How to Get a Cybersecurity Job: What Hiring Managers Look For

Learn how to showcase your expertise, initiative and IT certifications on your resume to land your dream cybersecurity job.

The job market is a competitive arena, sometimes reminding world-weary job seekers of the gladiator games, and there’s no magic formula to help you land your dream job. But that doesn’t mean you can’t gain a significant edge by preparing for a job in advance. When it comes to cybersecurity, you can certainly take steps to make yourself stand out from the crowd.


To help you do that more effectively, we asked Juan Fernandez, a hiring manager with more than 20 years in the industry, what makes applicants most appealing for cybersecurity jobs.

4 Things Cybersecurity Hiring Managers Look For

Resumes and interviews, the humdrum of the job hunt. It can be difficult to attend to the minutiae, but it will pay off! The job market has plenty of qualified applicants. So how can you shine above the rest? This is what hiring managers want to see.

1. An Area of Expertise

It’s a common conundrum…generalist or specialist? Should you choose an area of expertise to focus on or gather a general breadth of skills in cybersecurity to allow for flexibility? Many advocate for the jack-of-all-trades approach so that you can apply skills to multiple roles, but Fernandez recommends obtaining a specialty in at least one area of cybersecurity.

“You can be a jack of all trades, but you have to be a master of some,” Fernandez said. “You have to be good at SOMETHING, inside of being a generalist.”

Without an area of expertise, Fernandez warns that you are likely to get passed over for someone with more knowledge relevant to a specific cybersecurity job role.

2. Initiative

If you really want to land your dream job, Fernandez recommends showing initiative. What does this mean exactly? If you want to show initiative, go beyond performing regular job tasks and find ways to excel at your profession outside of what a boss tells you to do. Fernandez, the consulting vice president of managed IT services at ImageNet, considers this to be a defining trait of an exceptional job candidate.

“For me, it’s a prerequisite,” he said. “I want to see people with initiative.”

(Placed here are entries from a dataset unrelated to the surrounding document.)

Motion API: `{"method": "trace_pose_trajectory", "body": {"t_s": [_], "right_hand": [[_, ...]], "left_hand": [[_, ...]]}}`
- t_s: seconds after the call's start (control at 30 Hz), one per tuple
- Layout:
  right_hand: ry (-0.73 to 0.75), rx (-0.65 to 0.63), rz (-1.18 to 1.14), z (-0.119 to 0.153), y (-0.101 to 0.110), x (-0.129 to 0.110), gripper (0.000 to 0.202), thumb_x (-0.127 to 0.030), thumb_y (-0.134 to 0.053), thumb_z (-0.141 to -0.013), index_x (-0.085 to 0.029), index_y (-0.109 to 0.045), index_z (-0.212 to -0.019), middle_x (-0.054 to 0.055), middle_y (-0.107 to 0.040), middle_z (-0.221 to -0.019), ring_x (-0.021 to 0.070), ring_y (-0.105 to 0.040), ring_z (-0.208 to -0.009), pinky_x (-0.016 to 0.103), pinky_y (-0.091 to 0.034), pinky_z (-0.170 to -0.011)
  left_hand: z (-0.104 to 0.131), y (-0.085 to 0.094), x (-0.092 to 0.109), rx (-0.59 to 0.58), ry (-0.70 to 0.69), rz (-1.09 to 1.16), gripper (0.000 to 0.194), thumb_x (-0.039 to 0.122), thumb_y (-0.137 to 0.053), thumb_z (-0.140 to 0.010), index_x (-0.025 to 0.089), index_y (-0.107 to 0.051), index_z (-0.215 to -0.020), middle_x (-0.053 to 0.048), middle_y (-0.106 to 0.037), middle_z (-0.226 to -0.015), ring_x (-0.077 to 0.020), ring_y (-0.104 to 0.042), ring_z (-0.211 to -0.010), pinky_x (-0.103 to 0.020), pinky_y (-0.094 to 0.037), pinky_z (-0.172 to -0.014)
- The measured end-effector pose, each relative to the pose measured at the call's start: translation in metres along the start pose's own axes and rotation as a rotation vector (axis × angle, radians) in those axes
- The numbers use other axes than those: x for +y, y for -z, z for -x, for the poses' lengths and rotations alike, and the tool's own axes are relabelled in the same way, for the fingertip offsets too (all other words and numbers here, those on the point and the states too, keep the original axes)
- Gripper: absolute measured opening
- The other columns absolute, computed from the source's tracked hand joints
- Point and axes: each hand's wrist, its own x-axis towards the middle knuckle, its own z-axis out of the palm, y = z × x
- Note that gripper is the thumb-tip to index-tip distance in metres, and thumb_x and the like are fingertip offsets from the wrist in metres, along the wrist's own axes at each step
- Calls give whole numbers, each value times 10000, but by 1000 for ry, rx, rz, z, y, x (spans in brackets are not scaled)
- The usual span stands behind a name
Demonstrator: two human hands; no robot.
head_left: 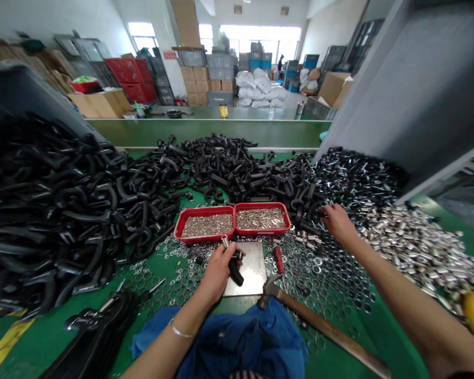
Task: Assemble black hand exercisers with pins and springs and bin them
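Observation:
My left hand (pixel 216 271) is closed around a curved black handle (pixel 236 272), above a flat metal plate (pixel 250 266). A small coiled spring (pixel 225 241) stands up by its thumb. My right hand (pixel 337 223) reaches forward to the edge of a pile of black-headed studs (pixel 355 176), beside the black handles. Its fingers are drawn together, and what they hold, if anything, is hidden. Two red trays (pixel 204 239) of small metal pieces sit just beyond the plate.
A hammer (pixel 319 321) and a red-handled tool (pixel 278 259) lie right of the plate. Metal rings (pixel 327 284) are scattered around. Black handles (pixel 90 205) are heaped left and behind, silver sleeves (pixel 418 247) at right. Blue cloth (pixel 240 342) covers my lap.

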Motion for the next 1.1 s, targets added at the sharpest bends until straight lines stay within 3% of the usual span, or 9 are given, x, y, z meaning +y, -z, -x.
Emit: {"method": "trace_pose_trajectory", "body": {"t_s": [0.1, 0.2, 0.27, 0.33, 0.47, 0.6, 0.73, 0.93, 1.1], "right_hand": [[8, 54, -30, 4, 17, -18, 209, -250, -519, -906, -118, -601, -1046, 196, -587, -1009, 315, -542, -1035, 451, -423, -907], [-16, 92, -195, 28, 32, -66, 346, -391, -533, -938, -117, -579, -1145, 217, -621, -1068, 308, -578, -1042, 447, -431, -915], [-64, -53, -522, 56, 41, -115, 354, -441, -570, -925, -201, -567, -1186, 117, -684, -965, 258, -650, -873, 414, -486, -823], [-31, -244, -850, 83, 45, -165, 320, -450, -555, -940, -246, -560, -1187, 80, -695, -986, 240, -674, -885, 395, -516, -816], [-6, -405, -1073, 111, 41, -229, 261, -422, -560, -950, -268, -564, -1161, 75, -682, -1042, 237, -677, -917, 394, -530, -827], [-50, -510, -1230, 112, 35, -239, 259, -421, -567, -949, -271, -538, -1158, 50, -683, -949, 232, -687, -869, 398, -538, -812], [-49, -587, -1307, 114, 32, -243, 257, -422, -555, -954, -267, -529, -1157, 47, -683, -940, 230, -692, -841, 406, -551, -795], [177, -349, -915, 119, 27, -246, 197, -334, -556, -947, -253, -563, -1127, 94, -665, -1061, 272, -648, -969, 481, -505, -894], [352, -346, -931, 115, 28, -242, 205, -314, -558, -942, -242, -584, -1131, 125, -639, -1123, 282, -602, -1069, 508, -472, -957]], "left_hand": [[-1, 4, -4, 49, 55, 200, 427, 542, -708, -792, 152, -577, -905, -38, -662, -862, -110, -590, -693, -248, -477, -677], [2, 8, -2, 58, 74, 235, 442, 541, -725, -776, 144, -578, -905, -38, -655, -832, -102, -572, -669, -244, -466, -669], [6, 7, 0, 49, 72, 234, 429, 534, -718, -789, 144, -575, -898, -40, -651, -833, -104, -570, -682, -245, -464, -674], [9, 3, 3, 25, 66, 231, 408, 528, -698, -813, 148, -571, -890, -41, -646, -842, -111, -574, -706, -247, -465, -681], [13, -1, 8, 11, 53, 222, 408, 543, -677, -824, 155, -583, -904, -23, -615, -846, -114, -565, -700, -255, -470, -680], [18, 7, 14, 40, 16, 162, 399, 547, -660, -834, 160, -585, -894, -29, -620, -867, -126, -573, -737, -260, -479, -707], [24, 11, 15, -61, -27, 56, 374, 539, -609, -872, 169, -602, -925, -39, -642, -882, -138, -588, -753, -268, -487, -724], [26, 10, 9, -93, -13, -4, 350, 525, -595, -882, 182, -596, -951, -19, -621, -862, -131, -584, -722, -260, -483, -693], [31, 12, 15, -128, 1, -79, 328, 504, -574, -901, 186, -586, -977, -32, -626, -882, -149, -590, -749, -280, -488, -703]]}}
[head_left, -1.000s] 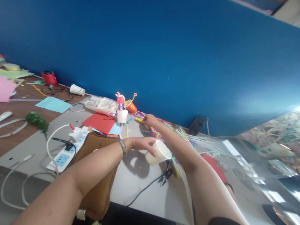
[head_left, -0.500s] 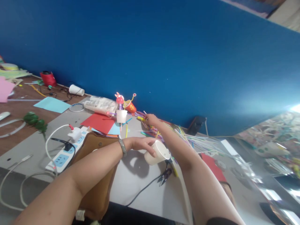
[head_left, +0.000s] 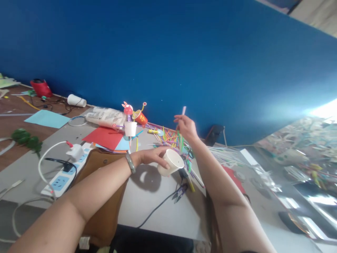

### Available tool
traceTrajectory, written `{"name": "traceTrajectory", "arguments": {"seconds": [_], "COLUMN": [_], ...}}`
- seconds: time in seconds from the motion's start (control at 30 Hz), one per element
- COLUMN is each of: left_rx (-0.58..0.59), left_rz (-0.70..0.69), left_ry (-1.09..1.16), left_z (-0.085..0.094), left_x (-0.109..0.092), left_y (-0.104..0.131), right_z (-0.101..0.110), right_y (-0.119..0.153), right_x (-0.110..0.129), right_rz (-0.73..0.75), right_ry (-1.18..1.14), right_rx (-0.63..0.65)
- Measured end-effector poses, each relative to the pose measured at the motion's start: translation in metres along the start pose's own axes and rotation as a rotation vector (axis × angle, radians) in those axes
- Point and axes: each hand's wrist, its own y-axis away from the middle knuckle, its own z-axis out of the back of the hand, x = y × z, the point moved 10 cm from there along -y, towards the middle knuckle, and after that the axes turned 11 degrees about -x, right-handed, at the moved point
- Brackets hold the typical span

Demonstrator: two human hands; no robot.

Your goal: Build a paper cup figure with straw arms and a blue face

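Observation:
My left hand (head_left: 152,156) is wrapped round a white paper cup (head_left: 171,162), tilted with its mouth towards the right; a small dark dot shows inside near the rim. My right hand (head_left: 185,125) is raised over a heap of colourful straws (head_left: 171,137), its fingers closed on a short pale lilac stick (head_left: 184,110), perhaps a straw, which points upward. A yellow tube (head_left: 153,131), probably glue, lies beside the heap. Below the cup are small snips (head_left: 180,192) and a black cable (head_left: 155,212).
A rabbit figure in a white cup (head_left: 130,128) and a red cup (head_left: 140,117) stand near the blue wall. Left are red paper (head_left: 104,137), bagged cups (head_left: 105,116), a power strip (head_left: 61,181) and a brown cushion (head_left: 101,207). A black device (head_left: 215,135) leans right.
My right hand has lifted from the straw heap and moved right, with the pale stick now upright in its fingers. My left hand still holds the cup. The view has shifted slightly right.

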Motion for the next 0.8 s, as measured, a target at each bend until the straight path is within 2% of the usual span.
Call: {"name": "traceTrajectory", "arguments": {"seconds": [0.07,0.13,0.23,0.3,0.4,0.53,0.7,0.8], "left_rx": [-0.062,-0.161,-0.267,-0.305,-0.390,-0.535,-0.595,-0.627], "left_rz": [-0.058,-0.123,-0.193,-0.220,-0.245,-0.296,-0.362,-0.428], "left_ry": [-0.008,-0.027,-0.062,-0.102,-0.238,-0.432,-0.544,-0.610], "left_z": [0.007,0.019,0.033,0.039,0.047,0.056,0.055,0.053], "left_x": [-0.005,-0.008,-0.008,-0.007,-0.006,-0.013,-0.018,-0.021], "left_y": [-0.001,-0.002,-0.004,-0.004,-0.002,0.004,0.008,0.011], "right_z": [0.038,0.072,0.109,0.120,0.111,0.079,0.055,0.055], "right_y": [0.006,0.013,0.026,0.036,0.052,0.071,0.087,0.095], "right_x": [-0.004,-0.005,-0.014,-0.021,-0.029,-0.019,0.011,0.027], "right_rz": [-0.100,-0.121,-0.144,-0.170,-0.267,-0.349,-0.262,-0.166], "right_ry": [-0.393,-0.668,-0.846,-0.905,-0.950,-0.868,-0.666,-0.556], "right_rx": [-0.091,-0.145,-0.220,-0.268,-0.269,-0.107,0.086,0.108]}}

Initiative levels up a job candidate from qualified to ideal. In a cybersecurity situation, you don’t want team members sitting around waiting to take orders – you want hires that can handle themselves when the going gets tough.

3. A Unique Resume

Throw out what you think you know about resumes. If you’re plugging your details into a template, Fernandez cautions it will blend in with all the rest. He wants to see how you will excel at the job if chosen.

Here are a few suggestions he has for compiling your cybersecurity resume:

  • Hyper customize the objective for each job: “You need a good objective that hasn’t been copied and pasted. It should really be tailored for the job. It should be personal.”
  • Compile a portfolio instead of a list of duties: “I want to see something meaningful that shows me how you enacted changes and how you improved things.”
  • If you lack experience, make your own: “People think they have roadblocks because no one has asked them to do something. Find a way to apply what you are doing to what you want to do.”
  • Show your initiative: “One of the things I don’t look for is your ability to follow orders. I look for the secret sauce, in essence what makes you, you.”

4. Cybersecurity Certifications

No matter how you slice it, cybersecurity certifications are needed. Imagine IT certifications as an acknowledgement of your participation in an entry-level class. Cybersecurity certifications provide the requisite acknowledgement that you have the most basic skill sets to succeed in a career in cybersecurity.

“In this new landscape, one of the biggest things a cybersecurity manager is looking for is the certifications requirement,” Fernandez said. “I don’t believe you’re going to see that wane at all. If anything, I think it’s going to become more stringent.”

Fernandez advises every practitioner to obtain a cybersecurity certification to validate that you should even be allowed in the door. Without it, he believes you’re lacking the foundational knowledge needed to perform a cybersecurity job.

“We don’t have people who aren’t CompTIA A+ and CompTIA Security+ certified. We just don’t,” Fernandez said. “It’s the basics and the fundamentals. CompTIA A+ is a prerequisite to even get looked at here. You have to have some sort of CompTIA certification. I wouldn’t consider someone without it because we need to level set and all be working from the same set of knowledge.”

Give Yourself the Job

Ultimately, finding the right fit for a job is the proverbial needle in a haystack. If you want to be chosen, you have to be willing to think outside the box. When Fernandez first began working for a healthcare company more than 20 years ago, he enjoyed his job. But over time, he began to notice several areas where process and procedures could be improved.

Rather than wait for the command from higher ups, Fernandez pursued improvements and began writing his own security and compliance protocols, making his company HIPAA compliant before HIPPA was even a requirement. He began writing security templates and policy to ensure the security of his own company, without anyone ever directing him to do so. It was groundbreaking work and it eventually led to working with the FBI on HIPAA, a job offer from the federal government and a lifelong career in cybersecurity.

“Give yourself the job,” Fernandez said. “Stop assuming you can’t have it because you don’t have something. Focus on the do’s, not the don’ts and give yourself the tools you need to make it happen.”